Dundalk

Borough

Published in The History of Parliament: the House of Commons 1790-1820, ed. R. Thorne, 1986
Available from Boydell and Brewer

Background Information

Right of Election:

in the freemen

Number of voters:

about 30

Population:

(1831): 10,750

Elections

DateCandidate
28 Feb. 1801ISAAC CORRY
15 July 1802RICHARD ARCHDALL
22 Nov. 1806JOHN METGE
20 Jan. 1807 JOSIAS DU PRÉ PORCHER vice Metge, vacated his seat
23 May 1807JOSIAS DU PRÉ PORCHER
4 Aug. 1807 PATRICK CRAUFURD BRUCE vice Porcher, chose to sit for Old Sarum
27 July 1808 THOMAS HUGHAN vice Bruce, vacated his seat
21 Feb. 1812 FREDERICK WILLIAM TRENCH vice Hughan, deceased
26 Oct. 1812JOHN METGE
2 Jan. 1813 LYNDON EVELYN vice Metge, vacated his seat
29 June 1818GERARD CALLAGHAN

Main Article

At Dundalk the principal proprietor was the Earl of Roden, by inheritance from his uncle the Earl of Clanbrassill.
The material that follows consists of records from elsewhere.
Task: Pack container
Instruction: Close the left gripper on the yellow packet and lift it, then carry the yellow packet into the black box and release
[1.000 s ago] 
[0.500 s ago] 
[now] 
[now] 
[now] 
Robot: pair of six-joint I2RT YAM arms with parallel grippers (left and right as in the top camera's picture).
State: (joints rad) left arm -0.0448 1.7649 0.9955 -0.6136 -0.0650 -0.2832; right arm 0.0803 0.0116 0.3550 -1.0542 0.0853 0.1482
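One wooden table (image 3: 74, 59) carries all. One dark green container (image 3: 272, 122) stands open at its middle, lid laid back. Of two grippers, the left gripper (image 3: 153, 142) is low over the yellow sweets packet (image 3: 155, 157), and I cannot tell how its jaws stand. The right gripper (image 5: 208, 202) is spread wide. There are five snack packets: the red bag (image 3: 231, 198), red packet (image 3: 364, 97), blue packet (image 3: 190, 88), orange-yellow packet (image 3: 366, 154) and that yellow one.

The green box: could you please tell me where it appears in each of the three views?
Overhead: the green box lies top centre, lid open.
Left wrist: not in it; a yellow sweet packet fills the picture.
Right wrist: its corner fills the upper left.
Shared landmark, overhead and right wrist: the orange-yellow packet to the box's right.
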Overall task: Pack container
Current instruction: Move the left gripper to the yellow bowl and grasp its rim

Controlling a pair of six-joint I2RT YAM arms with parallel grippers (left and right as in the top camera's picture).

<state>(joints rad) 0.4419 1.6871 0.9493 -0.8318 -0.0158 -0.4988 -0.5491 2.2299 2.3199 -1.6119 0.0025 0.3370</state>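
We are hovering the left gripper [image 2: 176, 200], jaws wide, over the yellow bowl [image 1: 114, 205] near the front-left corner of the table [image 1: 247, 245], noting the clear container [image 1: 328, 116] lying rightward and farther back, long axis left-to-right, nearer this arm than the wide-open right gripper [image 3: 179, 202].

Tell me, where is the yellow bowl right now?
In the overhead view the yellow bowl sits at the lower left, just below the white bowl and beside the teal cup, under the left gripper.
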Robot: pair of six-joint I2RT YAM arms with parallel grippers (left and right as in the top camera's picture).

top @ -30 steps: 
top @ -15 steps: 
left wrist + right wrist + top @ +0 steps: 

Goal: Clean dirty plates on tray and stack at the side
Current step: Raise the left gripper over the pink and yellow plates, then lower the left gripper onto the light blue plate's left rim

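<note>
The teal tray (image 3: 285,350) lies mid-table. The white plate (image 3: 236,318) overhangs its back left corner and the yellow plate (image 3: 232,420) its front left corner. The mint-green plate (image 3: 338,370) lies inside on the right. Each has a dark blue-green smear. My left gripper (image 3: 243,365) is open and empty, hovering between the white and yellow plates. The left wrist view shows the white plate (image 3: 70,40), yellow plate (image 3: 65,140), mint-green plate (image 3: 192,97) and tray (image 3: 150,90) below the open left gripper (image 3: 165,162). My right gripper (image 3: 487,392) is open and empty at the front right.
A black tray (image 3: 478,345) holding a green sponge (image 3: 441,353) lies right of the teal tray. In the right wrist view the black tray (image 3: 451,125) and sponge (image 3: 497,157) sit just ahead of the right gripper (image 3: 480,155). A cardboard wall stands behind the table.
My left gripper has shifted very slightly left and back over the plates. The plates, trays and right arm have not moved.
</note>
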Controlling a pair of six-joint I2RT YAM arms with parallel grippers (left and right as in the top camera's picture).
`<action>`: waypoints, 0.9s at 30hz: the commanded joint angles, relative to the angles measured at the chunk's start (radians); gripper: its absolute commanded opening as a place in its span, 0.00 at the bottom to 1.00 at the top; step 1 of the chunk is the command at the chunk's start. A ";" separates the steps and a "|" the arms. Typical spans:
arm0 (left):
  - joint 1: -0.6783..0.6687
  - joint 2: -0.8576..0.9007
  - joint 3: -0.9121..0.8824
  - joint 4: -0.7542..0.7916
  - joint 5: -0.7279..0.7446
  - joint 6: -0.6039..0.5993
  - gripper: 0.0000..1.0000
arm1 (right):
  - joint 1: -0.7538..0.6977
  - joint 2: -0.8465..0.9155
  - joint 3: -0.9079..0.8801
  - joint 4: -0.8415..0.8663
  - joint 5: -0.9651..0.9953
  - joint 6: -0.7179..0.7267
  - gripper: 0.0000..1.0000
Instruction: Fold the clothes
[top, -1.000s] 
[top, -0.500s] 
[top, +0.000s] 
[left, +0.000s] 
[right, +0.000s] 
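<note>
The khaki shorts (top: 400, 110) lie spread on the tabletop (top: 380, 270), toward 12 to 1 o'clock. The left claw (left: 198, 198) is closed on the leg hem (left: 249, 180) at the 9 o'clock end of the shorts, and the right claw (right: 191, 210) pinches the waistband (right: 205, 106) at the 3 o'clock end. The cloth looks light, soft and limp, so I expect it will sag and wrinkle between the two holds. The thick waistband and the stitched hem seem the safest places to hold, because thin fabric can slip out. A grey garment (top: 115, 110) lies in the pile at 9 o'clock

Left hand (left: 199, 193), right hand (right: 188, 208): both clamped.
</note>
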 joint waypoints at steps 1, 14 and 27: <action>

He controlled the corporation by restricting the freemen. The return of a Member at the Union was delayed while Roden, who had supported the measure from ‘positive conviction’, came to terms with government. In the event, he returned Isaac Corry in exchange for a place at the navigation board for his brother-in-law John Stratton, one of the retiring Members. Roden was anxious not to ‘endanger the borough which was once so nearly lost to the family’, and on 16 Nov. 1801 wrote a letter of protest to the viceroy when it seemed that the collectorship of Dundalk might be removed from his patronage. In January 1802 he was satisfied when it was awarded to Stratton.1

Before the election of 1802 Roden, who thought ‘treating with the present government (situated as they are) a most hazardous experiment in every point of view’, resolved to sell the seat for £4,000 to redeem his mother’s debts, though he had wished to bestow it on his brother Percy.2 He therefore sold it for six years (until his heir came of age) to the Earl of Stair. On the dissolution in 1802 government asked him for the seat, offering as bait the next vacant ribband of St. Patrick, which Roden had solicited. Roden then induced Stair to return the government nominee, Richard Archdall.3 In 1806, when the Grenville ministry likewise bargained for the seat in exchange for the ribband, Roden persuaded Stair to return a friend of theirs, for whom his agent John Metge acted as seat warmer.4 In 1808, on resuming the nomination, Roden, whose heir was now sure of a county seat, sold the seat to a government nominee for £3,500.5 Trench, whom he returned on a vacancy in February 1812, was his own choice, since the chief secretary complained that Trench was in ‘decided opposition’ and that Roden ought to return ‘a better Member’. At the general election of 1812, Roden returned his agent as a stopgap and the chief secretary heard that a friend of the Regent was destined for the seat.6 It is clear that government obtained it then and in 1818. Stair alleged in 1806 that the electors of Dundalk had taken umbrage ‘at these repeated elections of persons who are entirely strangers to them’,7 but there was no evidence of open discontent until after 1820.

Author: P. J. Jupp

Notes

  • 1. Add. 35731, f. 208; PRO NI, Roden mss MIC147/10 (vol. 20, pp. 80, 186), Roden to his mother, 6 July, 16 Nov. 1801; (vol. 21, pp. 309, 315), J. Jocelyn to his mother, 8, 23 Jan. 1802.
  • 2. Roden mss MIC147/10 (vol. 21, p. 169), Roden to P. Jocelyn [?4 Jan. 1802].
  • 3. Add. 35713, f. 94; Wickham mss 1/46/6, 9, Wickham to Addington, 27 Apr., 19 May; 5/5, 10, Hardwicke to Wickham, 2 June, Wickham to Stair (draft), 17 June 1802; PRO 30/8/329, f. 5.
  • 4. Spencer mss, Roden to Bedford, 19 Oct., Bedford to Spencer, 21 Oct. 1806; HMC Fortescue, viii. 440-1.
  • 5. Dublin SPO 539/290/6/38.
  • 6. Add. 40280, ff. 35, 72, 81, 82.
  • 7. Fortescue mss, Stair to Grenville, 2 Nov. 1806.